The argument is that the advancement of greater religious discipline in one group motivates the competition.

Similar observations have been made regarding nation states. An argument can be made the the French revolution was such a determining moment subsequent to France’s defeat by the English in the Seven Year’s War.

“Once the state becomes a functional reality, its components resonate within a single gigantic amplifier. The more powerful the ruling class, the more it can intensify production, increase population, wage war, expand territory, mystify the peasants, and increase its power still further. All neighboring chiefdoms must either rapidly pass across the threshold of state formation, or succumb to the triumphant armies of the new social leviathan.”

15

Posted by Alex Zeka on April 02, 2007, 10:18 AM | #

Desmond,

Ah, if only avery age and every nation had a Calvin! For all the accusations of maniac literal-mindedness which still attach to him because of predestination, he did manage to sidestep that pitfall.

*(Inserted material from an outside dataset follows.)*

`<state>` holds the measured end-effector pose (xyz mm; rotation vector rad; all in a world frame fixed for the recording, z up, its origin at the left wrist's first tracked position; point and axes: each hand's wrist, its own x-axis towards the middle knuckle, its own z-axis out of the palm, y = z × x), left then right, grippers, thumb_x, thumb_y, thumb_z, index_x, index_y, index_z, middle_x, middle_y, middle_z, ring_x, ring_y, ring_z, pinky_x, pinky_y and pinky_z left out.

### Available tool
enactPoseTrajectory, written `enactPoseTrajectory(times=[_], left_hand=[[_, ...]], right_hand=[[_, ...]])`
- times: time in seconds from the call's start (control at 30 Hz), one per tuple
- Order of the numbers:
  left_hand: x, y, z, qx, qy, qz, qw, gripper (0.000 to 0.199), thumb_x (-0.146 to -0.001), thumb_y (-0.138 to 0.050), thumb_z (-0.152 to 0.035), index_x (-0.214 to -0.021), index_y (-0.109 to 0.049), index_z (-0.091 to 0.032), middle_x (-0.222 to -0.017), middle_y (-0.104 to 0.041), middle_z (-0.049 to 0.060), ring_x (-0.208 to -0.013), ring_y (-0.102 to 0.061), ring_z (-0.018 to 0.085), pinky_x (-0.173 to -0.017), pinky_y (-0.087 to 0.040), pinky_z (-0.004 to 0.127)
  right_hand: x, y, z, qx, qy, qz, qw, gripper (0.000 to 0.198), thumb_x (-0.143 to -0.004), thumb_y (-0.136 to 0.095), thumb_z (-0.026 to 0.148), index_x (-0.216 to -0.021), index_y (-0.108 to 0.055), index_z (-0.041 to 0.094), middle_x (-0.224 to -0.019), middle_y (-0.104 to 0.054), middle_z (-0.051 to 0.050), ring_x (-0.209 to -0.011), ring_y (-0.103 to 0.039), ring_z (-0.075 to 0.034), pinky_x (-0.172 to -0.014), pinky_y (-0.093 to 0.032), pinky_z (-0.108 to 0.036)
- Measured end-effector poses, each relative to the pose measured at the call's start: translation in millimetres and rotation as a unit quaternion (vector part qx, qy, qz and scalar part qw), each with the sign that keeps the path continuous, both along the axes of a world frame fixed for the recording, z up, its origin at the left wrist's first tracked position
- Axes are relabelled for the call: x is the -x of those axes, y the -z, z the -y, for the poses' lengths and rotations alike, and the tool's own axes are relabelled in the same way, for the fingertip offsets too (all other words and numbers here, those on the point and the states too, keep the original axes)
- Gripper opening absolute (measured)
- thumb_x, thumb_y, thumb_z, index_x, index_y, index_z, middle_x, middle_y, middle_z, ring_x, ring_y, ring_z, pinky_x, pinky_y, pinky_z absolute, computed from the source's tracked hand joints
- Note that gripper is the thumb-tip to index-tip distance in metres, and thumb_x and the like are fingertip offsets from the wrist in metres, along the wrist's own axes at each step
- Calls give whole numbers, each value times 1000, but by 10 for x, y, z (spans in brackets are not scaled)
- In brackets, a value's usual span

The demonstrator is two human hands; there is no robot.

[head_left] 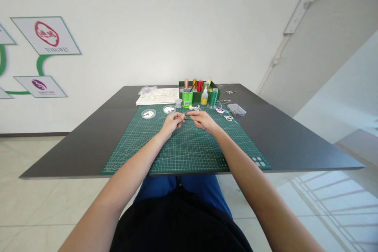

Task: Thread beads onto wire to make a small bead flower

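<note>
Green gridded mat (177, 149) on dark bench (283, 141), green tin (187, 98) at its far edge; using tin as reference. Left hand (174, 121) in front of tin, slightly left; right hand (203, 120) in front, slightly right. Hands nearly meet over mat. Left fingers closed to a pinch on a thin piece (188, 118), which sits straight in front of tin, between the hands. Right fingers bent, index reaching toward left fingertips; cannot tell if they grip the piece too. Piece too small to identify.

Left of tin: white jar (178, 103) just beside it, then two shallow dishes, near one (148, 113) and far one (169, 109), both with white stuff inside. White cloth (159, 96) left and behind, clear plastic bag (147, 90) on it.

Right of tin: glue bottle (204, 97), upright; green spool (214, 97) past it. Further right, scissors (228, 118) and clear plastic box (236, 109). Dark green box (197, 97) behind tin, extending right, coloured spools (200, 85) inside.
</note>
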<state>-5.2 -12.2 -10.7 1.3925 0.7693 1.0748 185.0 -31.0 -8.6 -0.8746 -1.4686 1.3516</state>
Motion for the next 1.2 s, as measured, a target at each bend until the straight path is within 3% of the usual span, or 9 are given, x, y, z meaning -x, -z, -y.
enactPoseTrajectory(times=[0.5, 1.2], left_hand=[[-18, 26, -20, 6, 3, 2, 1000, 39, -71, -83, -45, -80, -60, -14, -66, -67, 2, -39, -40, 4, -40, -22, 20], [13, -1, 18, 16, 44, -5, 999, 51, -74, -74, -63, -72, -70, -12, -57, -46, -1, -43, -31, 5, -43, -17, 24]], right_hand=[[1, -12, 15, 16, -5, -16, 1000, 39, -81, -67, 33, -112, -65, 8, -34, -36, 13, -30, -22, -6, -37, -13, -22], [-8, -27, 25, 13, -7, -11, 1000, 42, -81, -66, 31, -114, -66, 6, -34, -36, 13, -30, -21, -6, -37, -14, -22]])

Still, Calvin+Christianity+Swiss rugged commonsense (remember, these are the people who built one of the longest lasting states in a bunch of mountains surrounded by hostile kingdoms) might be adaptive. Christianity+Pugachev+ignorant serfs is rather less so. As judged by the liberationists, feminists, etc who also find support in the Gospel, Christianity+no leaders+modern Anglos isn’t either.

The question is, is Christian doctrine too potentially deadly when it falls into the wrong hands to outweight the benefit someone like Calvin might derive from it? I would argue that yes it is, certainly if it is translated into the vernacular and becomes accessible to all and sundry.

16

Posted by Alex Zeka on April 02, 2007, 10:21 AM | #

And an after-thought. I’ll grant you Calvin, but what of Henry VIII? Was the seizure of the monasteries, motivated by literalist zeal alongside sheer greed, not a precursor of the revolts of the ‘oppressed’ which have characterised the twentieth century?